NNT is an interesting metric that people were very sanctimonious about when I was at university, but has rightly lost favour.
This is because NNT is actually a terrible metric for any treatment that reduces risk over a long period, including the most important outcomes like mortality.
Imagine a drug that halves your risk of dying of heart disease. Heart disease kills 1 in 4 people in developed countries, and so realistically it would be a no brainer that everyone middle aged or over should take it.

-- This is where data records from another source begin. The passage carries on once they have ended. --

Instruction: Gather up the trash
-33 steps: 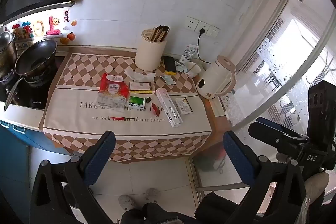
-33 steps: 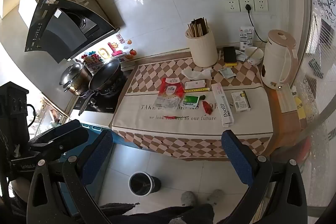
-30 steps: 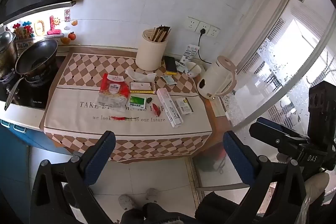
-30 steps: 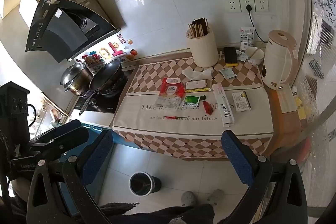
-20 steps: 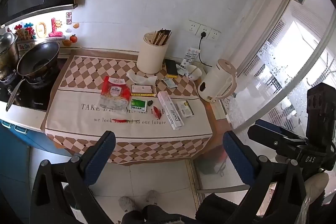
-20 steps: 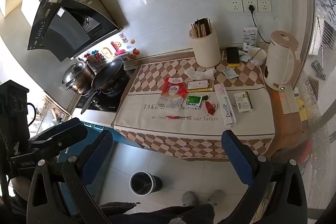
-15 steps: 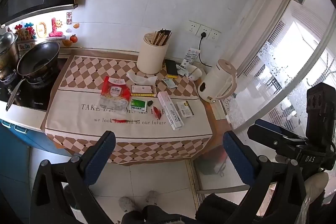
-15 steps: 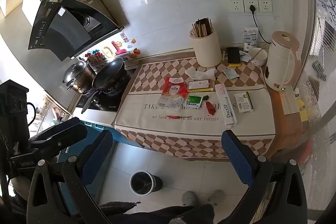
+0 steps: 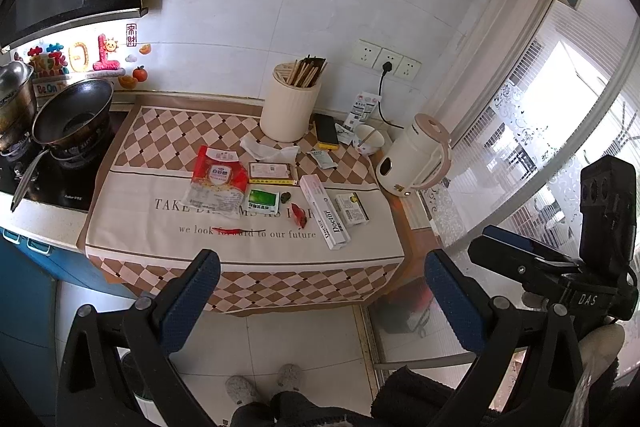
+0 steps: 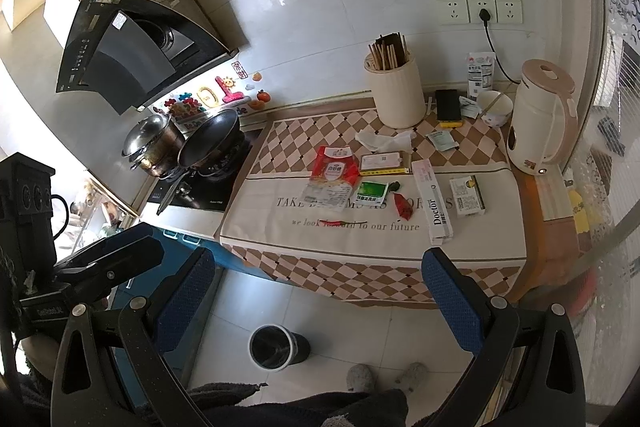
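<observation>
Both views have slid a little over the last second: the counter sits slightly lower and farther off in frame than it did, so I have drawn back a touch, not closed in. Nothing on the cloth has shifted. My read: collecting has not begun; I am only lining up.

Left gripper [image 9: 320,291]: released, jaws wide apart, nothing between them. Right gripper [image 10: 318,291]: the same, spread and empty. Both hang over the floor, well short of the counter's front edge.

Landmark: the chopstick holder [image 9: 290,109], cream, ribbed, at the back of the checked tablecloth [image 9: 168,211].

The trash, all in front of the holder:
- crumpled tissue [image 9: 266,149], just in front, white, limp.
- red-and-clear snack bag [image 9: 218,183], front-left, flat, looks emptied.
- yellow-edged card packet [image 9: 273,173], directly in front, past the tissue.
- green sachet [image 9: 262,201], nearer me than the card packet.
- red wrapper [image 9: 300,215], small, twisted, front-right.
- long white "Doctor" box [image 9: 325,211], front-right, lying at a slant.
- small carton [image 9: 352,209], just right of the long box.
- red chilli [image 9: 228,230], thin, nearest the front edge.

Bin [image 10: 276,347]: on the floor, below the counter front, open-topped, seen from the right wrist.
</observation>
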`<act>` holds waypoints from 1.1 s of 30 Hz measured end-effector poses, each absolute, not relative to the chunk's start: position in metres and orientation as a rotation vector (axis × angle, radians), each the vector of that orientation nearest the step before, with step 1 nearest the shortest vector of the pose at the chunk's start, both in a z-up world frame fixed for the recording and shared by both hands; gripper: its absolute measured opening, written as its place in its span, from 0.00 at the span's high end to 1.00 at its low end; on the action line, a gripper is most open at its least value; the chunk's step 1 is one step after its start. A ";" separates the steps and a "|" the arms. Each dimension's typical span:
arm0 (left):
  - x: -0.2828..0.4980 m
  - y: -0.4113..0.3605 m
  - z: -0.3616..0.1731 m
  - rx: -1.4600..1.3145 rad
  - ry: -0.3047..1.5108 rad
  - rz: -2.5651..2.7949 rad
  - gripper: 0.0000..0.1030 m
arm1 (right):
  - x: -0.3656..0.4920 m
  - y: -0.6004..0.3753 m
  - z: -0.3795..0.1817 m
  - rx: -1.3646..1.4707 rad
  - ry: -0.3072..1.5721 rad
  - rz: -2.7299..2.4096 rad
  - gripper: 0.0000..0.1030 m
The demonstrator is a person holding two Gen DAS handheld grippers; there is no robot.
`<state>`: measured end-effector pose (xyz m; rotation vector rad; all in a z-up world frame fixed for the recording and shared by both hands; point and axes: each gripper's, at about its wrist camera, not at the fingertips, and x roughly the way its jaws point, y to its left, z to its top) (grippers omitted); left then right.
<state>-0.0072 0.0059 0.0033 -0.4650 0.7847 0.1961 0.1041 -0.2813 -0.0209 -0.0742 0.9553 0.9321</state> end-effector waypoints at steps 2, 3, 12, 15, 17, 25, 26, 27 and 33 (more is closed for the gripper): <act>-0.008 0.007 0.004 -0.465 0.784 0.198 0.00 | 0.105 -0.280 -0.022 -0.072 0.958 0.935 0.00; -0.008 0.007 0.004 -0.465 0.783 0.198 0.00 | 0.105 -0.279 -0.022 -0.073 0.958 0.934 0.00; -0.012 0.011 0.006 -0.468 0.781 0.197 0.00 | 0.104 -0.276 -0.025 -0.073 0.959 0.940 0.00; -0.006 0.008 0.004 -0.465 0.787 0.200 0.00 | 0.102 -0.273 -0.026 -0.074 0.961 0.947 0.00; -0.007 0.008 0.004 -0.466 0.786 0.199 0.00 | 0.104 -0.274 -0.028 -0.073 0.962 0.951 0.00; -0.006 0.008 0.005 -0.466 0.785 0.200 0.00 | 0.102 -0.273 -0.027 -0.070 0.964 0.952 0.00; -0.006 0.007 0.004 -0.465 0.786 0.200 0.00 | 0.102 -0.273 -0.027 -0.070 0.965 0.953 0.00; -0.006 0.007 0.005 -0.465 0.785 0.200 0.00 | 0.102 -0.274 -0.027 -0.071 0.964 0.954 0.00; -0.006 0.007 0.004 -0.465 0.786 0.201 0.00 | 0.102 -0.274 -0.028 -0.071 0.966 0.957 0.00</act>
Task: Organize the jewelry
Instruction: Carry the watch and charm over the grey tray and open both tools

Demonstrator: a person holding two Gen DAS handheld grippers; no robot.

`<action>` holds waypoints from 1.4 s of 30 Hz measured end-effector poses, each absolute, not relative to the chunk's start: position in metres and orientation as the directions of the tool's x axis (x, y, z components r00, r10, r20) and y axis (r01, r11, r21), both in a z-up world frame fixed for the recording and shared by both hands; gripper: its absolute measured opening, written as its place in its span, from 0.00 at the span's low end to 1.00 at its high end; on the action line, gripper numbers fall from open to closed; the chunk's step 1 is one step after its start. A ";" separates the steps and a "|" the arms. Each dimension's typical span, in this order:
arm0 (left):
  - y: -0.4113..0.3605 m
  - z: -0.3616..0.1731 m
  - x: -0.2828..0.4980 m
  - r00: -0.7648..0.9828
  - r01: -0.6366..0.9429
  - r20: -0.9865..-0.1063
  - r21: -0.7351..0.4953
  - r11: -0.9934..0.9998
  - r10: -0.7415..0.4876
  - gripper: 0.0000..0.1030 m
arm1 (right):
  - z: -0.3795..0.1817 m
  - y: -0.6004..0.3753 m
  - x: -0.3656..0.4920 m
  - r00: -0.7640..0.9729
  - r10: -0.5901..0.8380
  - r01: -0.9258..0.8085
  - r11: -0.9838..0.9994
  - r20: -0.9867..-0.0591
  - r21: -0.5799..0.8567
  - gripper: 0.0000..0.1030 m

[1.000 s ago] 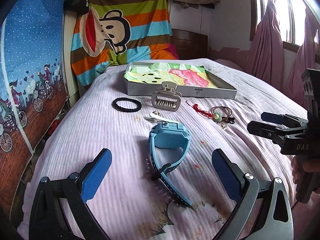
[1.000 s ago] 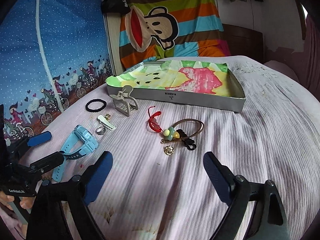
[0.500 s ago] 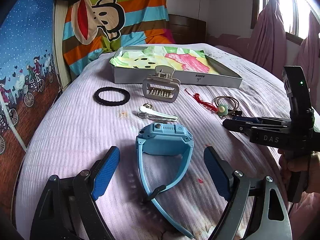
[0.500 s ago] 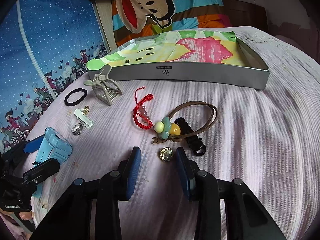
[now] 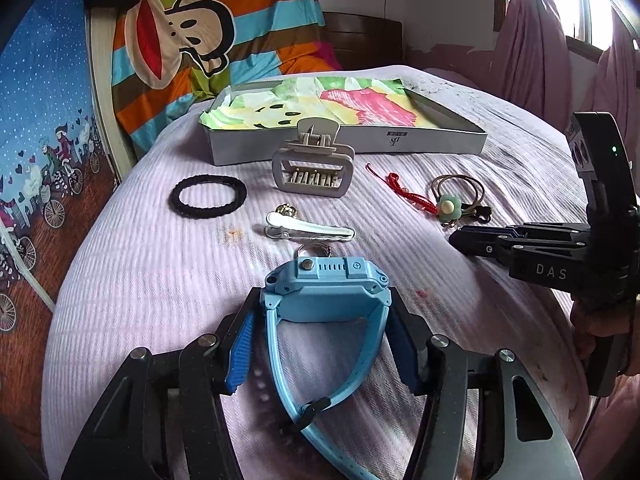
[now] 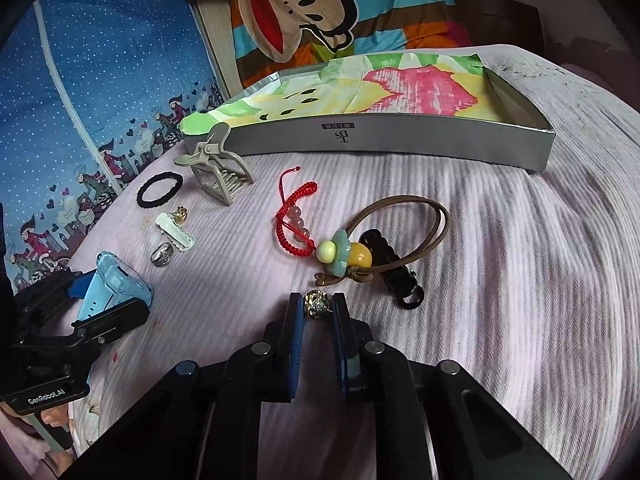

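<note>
My left gripper [image 5: 320, 340] is shut on the light blue watch [image 5: 326, 286], its pads against the watch body on the bed. In the right wrist view the watch [image 6: 116, 284] shows at the left in that gripper. My right gripper [image 6: 318, 306] is shut on a small gold stud earring [image 6: 317, 303] lying on the bedsheet. A grey shallow box [image 6: 400, 136] lined with bright paper stands behind. Between lie a red cord bracelet [image 6: 294, 220], a brown hair tie with a flower bead [image 6: 340, 258] and a black clip [image 6: 394, 272].
A beige claw clip [image 5: 314, 164], a black hair tie [image 5: 208, 196], a white hair clip [image 5: 310, 231], a second gold earring [image 5: 287, 211] and a silver ring [image 6: 162, 255] lie on the lilac sheet. A striped blanket hangs behind; the bed's left edge drops off.
Both grippers moved forward and closed: the left onto the blue watch, the right onto the gold earring.
</note>
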State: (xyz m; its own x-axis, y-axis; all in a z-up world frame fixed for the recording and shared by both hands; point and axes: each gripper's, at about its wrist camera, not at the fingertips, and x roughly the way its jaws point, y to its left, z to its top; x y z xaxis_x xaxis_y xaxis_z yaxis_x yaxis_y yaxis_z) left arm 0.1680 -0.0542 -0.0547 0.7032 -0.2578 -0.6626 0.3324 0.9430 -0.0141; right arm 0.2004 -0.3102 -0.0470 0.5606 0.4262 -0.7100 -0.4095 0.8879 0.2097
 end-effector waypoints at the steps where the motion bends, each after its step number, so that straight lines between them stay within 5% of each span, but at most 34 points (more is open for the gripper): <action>1: -0.055 -0.055 0.167 0.706 0.336 -0.659 -0.014 0.942 -0.261 0.51 | -0.046 -0.310 0.199 0.565 0.426 -0.411 0.888 -0.707 0.206 0.13; 21: -0.051 0.019 0.202 0.801 0.193 -0.558 -0.103 0.976 -0.217 0.51 | 0.017 -0.294 0.227 0.782 0.437 -0.460 0.886 -0.445 0.062 0.13; 32: -0.056 0.042 0.296 0.789 0.155 -0.579 -0.134 0.979 -0.204 0.51 | 0.014 -0.297 0.313 0.723 0.464 -0.470 0.874 -0.512 0.128 0.13; 42: -0.054 0.004 0.361 0.674 0.072 -0.716 -0.180 0.981 -0.181 0.51 | -0.009 -0.296 0.339 0.627 0.457 -0.468 0.869 -0.631 0.164 0.13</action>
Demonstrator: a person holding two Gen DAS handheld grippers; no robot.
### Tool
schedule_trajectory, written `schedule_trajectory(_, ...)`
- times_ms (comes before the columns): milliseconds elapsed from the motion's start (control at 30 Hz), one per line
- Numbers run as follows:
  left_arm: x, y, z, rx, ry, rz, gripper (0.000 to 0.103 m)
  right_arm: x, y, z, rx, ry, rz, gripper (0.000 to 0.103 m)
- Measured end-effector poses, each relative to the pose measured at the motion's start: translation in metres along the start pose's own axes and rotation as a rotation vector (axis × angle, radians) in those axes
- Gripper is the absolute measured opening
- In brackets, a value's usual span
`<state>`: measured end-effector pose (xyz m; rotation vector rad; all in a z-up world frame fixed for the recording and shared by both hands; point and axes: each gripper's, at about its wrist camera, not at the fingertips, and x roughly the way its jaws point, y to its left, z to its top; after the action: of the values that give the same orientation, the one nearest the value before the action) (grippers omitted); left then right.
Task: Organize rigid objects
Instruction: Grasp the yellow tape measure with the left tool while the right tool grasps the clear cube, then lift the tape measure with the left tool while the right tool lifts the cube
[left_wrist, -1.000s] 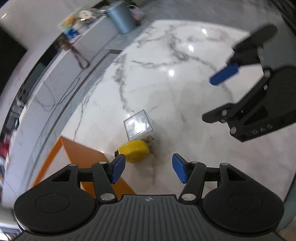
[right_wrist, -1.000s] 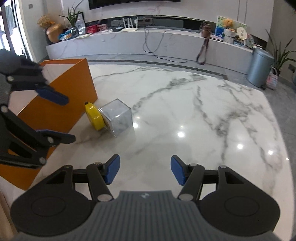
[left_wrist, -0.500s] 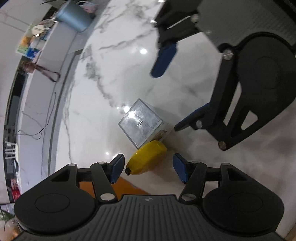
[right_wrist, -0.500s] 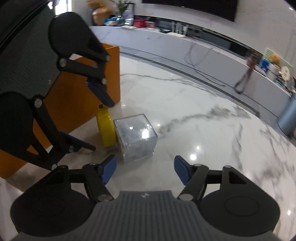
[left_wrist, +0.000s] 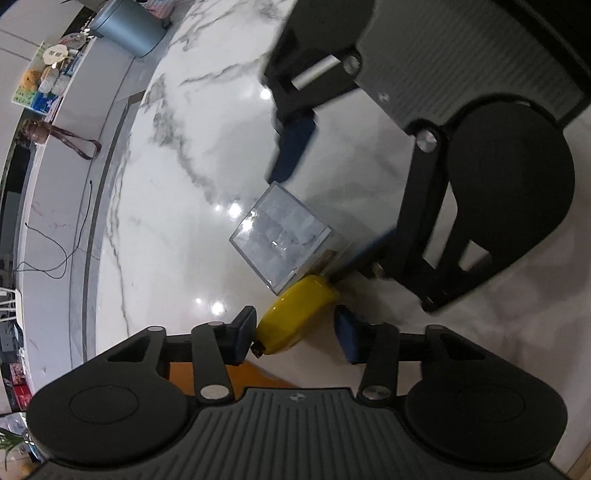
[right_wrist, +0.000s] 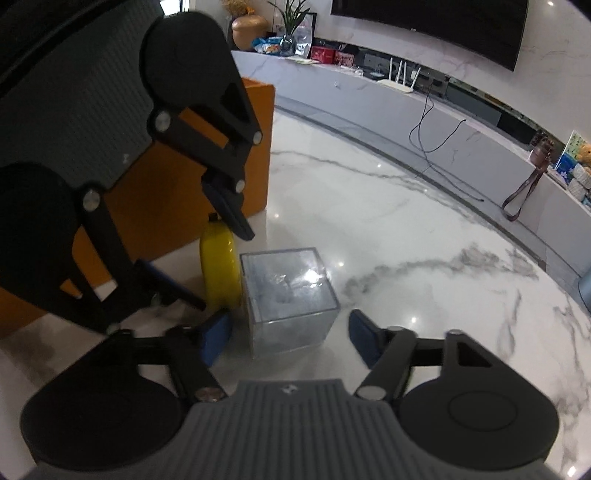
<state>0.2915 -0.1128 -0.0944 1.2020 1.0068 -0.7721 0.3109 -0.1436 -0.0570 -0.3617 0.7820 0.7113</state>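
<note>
A yellow rounded tape-measure-like object (left_wrist: 295, 317) stands on edge on the white marble table (left_wrist: 192, 221), touching a clear plastic cube (left_wrist: 280, 240). My left gripper (left_wrist: 295, 334) points down over the yellow object. Its jaws are closing, with the object between the blue pads (left_wrist: 243, 332) and a thin gap still showing. In the right wrist view the clear cube (right_wrist: 288, 302) sits between the fingers of my right gripper (right_wrist: 289, 338). Those jaws are closing too, with gaps on both sides. The left gripper (right_wrist: 223, 269) straddles the yellow object (right_wrist: 219, 266).
An orange box (right_wrist: 166, 192) stands right behind the yellow object, with its corner (left_wrist: 207, 373) under my left gripper. A small brown item (left_wrist: 327, 258) lies by the cube. Beyond the table are a long white counter (right_wrist: 424, 110) and a grey bin (left_wrist: 129, 29).
Both grippers have come down and closed in on the two objects while rolling. Their jaws are narrower than half a second ago. The yellow object and the cube have not moved.
</note>
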Motion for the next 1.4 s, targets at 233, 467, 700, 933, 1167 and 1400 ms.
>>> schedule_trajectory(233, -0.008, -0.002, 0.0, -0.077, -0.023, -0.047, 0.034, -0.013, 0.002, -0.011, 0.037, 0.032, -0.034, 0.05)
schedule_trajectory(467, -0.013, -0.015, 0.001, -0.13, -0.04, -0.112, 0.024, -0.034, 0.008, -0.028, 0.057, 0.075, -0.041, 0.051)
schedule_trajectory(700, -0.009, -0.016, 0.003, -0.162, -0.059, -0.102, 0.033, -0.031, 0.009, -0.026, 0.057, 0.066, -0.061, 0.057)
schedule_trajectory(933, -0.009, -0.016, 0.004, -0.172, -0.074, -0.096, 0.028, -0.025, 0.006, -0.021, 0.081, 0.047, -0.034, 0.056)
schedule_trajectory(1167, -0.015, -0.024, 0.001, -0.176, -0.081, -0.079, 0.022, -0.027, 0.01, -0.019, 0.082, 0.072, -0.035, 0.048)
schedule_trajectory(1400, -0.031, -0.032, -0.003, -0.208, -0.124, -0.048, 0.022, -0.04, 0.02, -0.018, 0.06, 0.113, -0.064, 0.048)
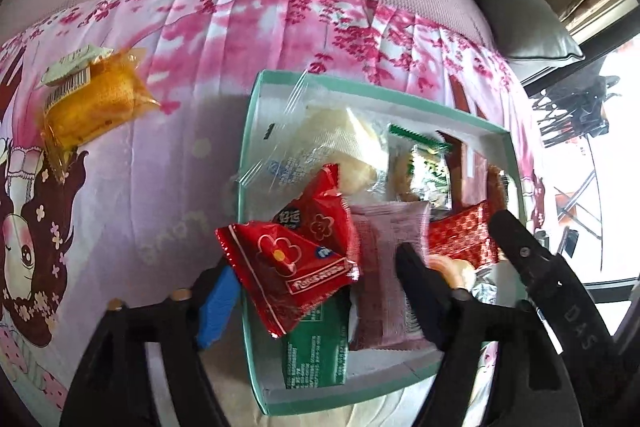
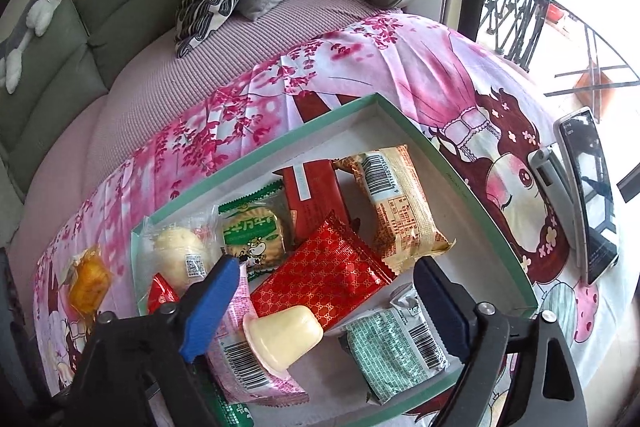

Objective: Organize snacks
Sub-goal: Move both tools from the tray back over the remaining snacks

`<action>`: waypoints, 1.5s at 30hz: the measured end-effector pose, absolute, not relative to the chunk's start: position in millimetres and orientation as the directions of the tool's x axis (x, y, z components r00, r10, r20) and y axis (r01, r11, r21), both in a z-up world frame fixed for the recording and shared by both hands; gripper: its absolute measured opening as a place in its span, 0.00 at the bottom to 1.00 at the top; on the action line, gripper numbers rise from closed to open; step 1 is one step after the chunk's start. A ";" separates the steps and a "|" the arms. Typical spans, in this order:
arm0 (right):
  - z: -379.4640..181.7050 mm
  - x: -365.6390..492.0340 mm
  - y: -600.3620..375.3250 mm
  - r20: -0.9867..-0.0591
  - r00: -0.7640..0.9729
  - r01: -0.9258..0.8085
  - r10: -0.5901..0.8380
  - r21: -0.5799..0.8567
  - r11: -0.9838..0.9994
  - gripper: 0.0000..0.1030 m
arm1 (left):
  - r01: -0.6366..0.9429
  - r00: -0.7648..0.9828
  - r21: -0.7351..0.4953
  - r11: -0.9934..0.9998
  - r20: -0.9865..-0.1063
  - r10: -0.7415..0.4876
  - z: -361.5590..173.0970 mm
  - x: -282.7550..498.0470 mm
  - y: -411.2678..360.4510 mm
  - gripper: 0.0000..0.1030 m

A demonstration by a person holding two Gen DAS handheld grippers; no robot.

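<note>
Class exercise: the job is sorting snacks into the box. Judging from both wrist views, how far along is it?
Nearly finished. Done: most packets already lie in the green box. In hand: the left gripper has a red packet between its open fingers, above the box. Left: one orange snack on the pink cloth.

A green packet (image 1: 314, 347) lies half hidden under the red packet (image 1: 292, 267).

A shallow green box (image 2: 472, 183) with white inside lies on the pink cloth and holds many wrapped snacks lying flat and overlapping. A pale jelly cup (image 2: 282, 339) lies tilted on them. One orange-wrapped snack (image 1: 94, 107) lies outside, well apart.
</note>
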State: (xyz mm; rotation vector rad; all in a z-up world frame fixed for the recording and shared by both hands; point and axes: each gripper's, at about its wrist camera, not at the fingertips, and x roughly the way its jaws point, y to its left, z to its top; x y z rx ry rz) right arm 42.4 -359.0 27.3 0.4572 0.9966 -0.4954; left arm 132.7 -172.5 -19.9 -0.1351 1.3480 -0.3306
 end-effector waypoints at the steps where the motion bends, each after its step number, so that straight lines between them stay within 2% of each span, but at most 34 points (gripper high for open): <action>1: 28.2 41.4 -359.7 -0.870 0.457 0.590 -0.184 0.142 0.795 0.94 | 0.158 0.196 -0.273 0.949 -0.933 -0.301 -17.0 132.1 -172.5 0.81; 11: 34.7 37.7 -361.8 -0.854 0.481 0.599 -0.199 0.154 0.786 1.00 | 0.086 0.277 -0.255 0.963 -0.923 -0.269 -2.6 140.6 -141.6 0.82; 15: 32.5 41.8 -355.4 -0.857 0.480 0.582 -0.187 0.152 0.799 1.00 | 0.014 0.347 -0.182 0.983 -0.921 -0.175 2.7 144.7 -119.8 0.90; 18: 31.3 47.0 -346.9 -0.859 0.484 0.554 -0.166 0.154 0.818 1.00 | -0.048 0.389 -0.112 0.993 -0.917 -0.085 1.8 149.0 -105.0 0.90; 24: 31.0 60.0 -319.9 -0.861 0.493 0.471 -0.128 0.140 0.871 1.00 | -0.108 0.417 -0.070 0.992 -0.909 -0.019 0.7 151.3 -76.0 0.91; 29: 30.0 67.1 -297.9 -0.863 0.492 0.422 -0.113 0.123 0.898 1.00 | -0.120 0.428 -0.042 0.992 -0.904 0.013 2.3 155.9 -55.8 0.91; 38: 27.8 80.3 -252.5 -0.865 0.495 0.307 -0.078 0.090 0.947 1.00 | -0.241 0.417 0.018 0.970 -0.901 0.120 1.3 159.7 5.9 0.91; 45: 27.8 87.8 -217.9 -0.857 0.511 0.226 -0.067 0.059 0.972 1.00 | -0.304 0.396 0.000 0.953 -0.910 0.126 -5.8 159.8 41.3 0.91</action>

If you did this in a randomised controlled trial, you might recruit 1000 patients, and randomise 500 to this new drug and 500 to placebo. If you ran the trial for a year, you might find 1% of the placebo arm died, and only 0.5% in the control arm. This demonstrates a risk reduction of 0.5%, or a NNT of 200.
An NNT, by conventional teaching, is underwhelming.
Is this the right way to think about it? ABSOLUTELY NOT! The high NNT is a consequence of a low event rate, NOT an ineffective therapy. In preventative medicine, where everyone will EVENTUALLY die of something (and 25% the thing you are looking at), it is the RELATIVE risk reduction (50% here, not 0.5%) that matters.
It's different if you have a single one-off therapy, where all the benefit will have been delivered by a certain timepoint, at which you measure the NNT. But for a lot of medicine it is not that simple, and the NNT sucks.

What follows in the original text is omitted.